DATA SHOWN ::

****************************************

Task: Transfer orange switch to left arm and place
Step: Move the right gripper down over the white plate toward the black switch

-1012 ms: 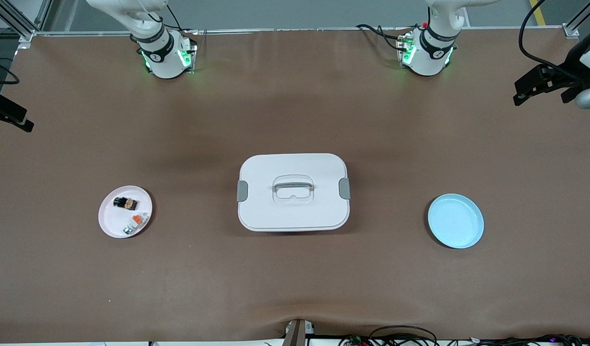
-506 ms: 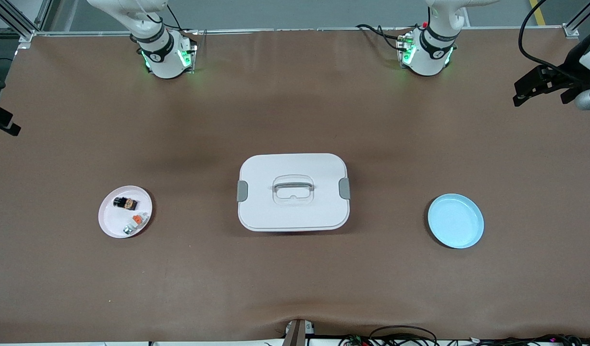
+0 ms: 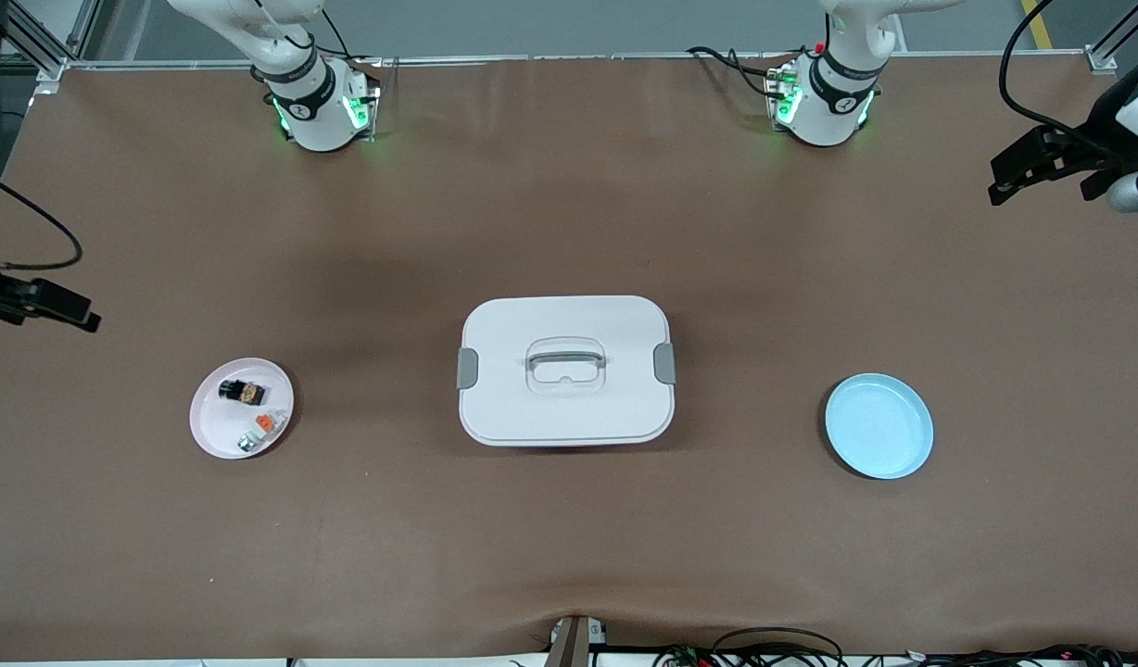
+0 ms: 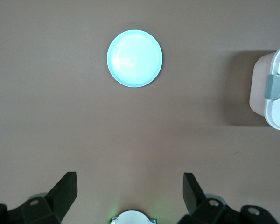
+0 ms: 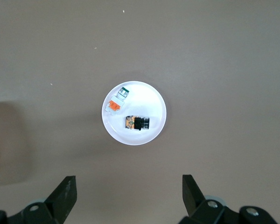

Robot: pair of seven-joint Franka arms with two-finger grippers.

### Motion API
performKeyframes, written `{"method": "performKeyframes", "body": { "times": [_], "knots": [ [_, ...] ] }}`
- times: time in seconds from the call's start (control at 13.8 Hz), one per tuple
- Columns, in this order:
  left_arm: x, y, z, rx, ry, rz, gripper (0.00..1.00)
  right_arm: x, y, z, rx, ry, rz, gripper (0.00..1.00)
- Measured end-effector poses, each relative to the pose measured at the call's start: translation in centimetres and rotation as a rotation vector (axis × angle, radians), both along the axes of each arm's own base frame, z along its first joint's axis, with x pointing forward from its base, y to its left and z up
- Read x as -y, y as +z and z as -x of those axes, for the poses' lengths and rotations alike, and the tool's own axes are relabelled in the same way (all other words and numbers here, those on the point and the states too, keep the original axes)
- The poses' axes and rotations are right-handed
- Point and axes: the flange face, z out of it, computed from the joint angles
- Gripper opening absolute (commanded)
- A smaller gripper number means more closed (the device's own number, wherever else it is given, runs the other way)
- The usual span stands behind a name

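Right wrist view | right pincer released over pink plate | left pincer released, waiting | risk: grabbing white switch instead of orange switch, clipping box

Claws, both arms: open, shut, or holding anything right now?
Left claw: open, empty, up over bare table near the round light-blue plate.
Right claw: open, empty, high over the round white plate.

White box with grey clasps, black-and-orange switch, pale pink dish, light blue plate, brown table
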Motion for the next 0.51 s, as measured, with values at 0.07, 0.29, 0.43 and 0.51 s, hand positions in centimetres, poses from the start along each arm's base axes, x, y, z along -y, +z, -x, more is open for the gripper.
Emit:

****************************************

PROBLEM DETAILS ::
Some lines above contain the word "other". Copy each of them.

TASK ANSWER ::
- Read x as -y, y as +z and z as -x of those axes, for the poses' lengths and rotations alike, and the tool's own axes are relabelled in the same way (all other words and numbers here, those on the point and the states too, keep the original axes)
- A smaller gripper number means more closed (the device's own number, wherever else it is given, runs the other way)

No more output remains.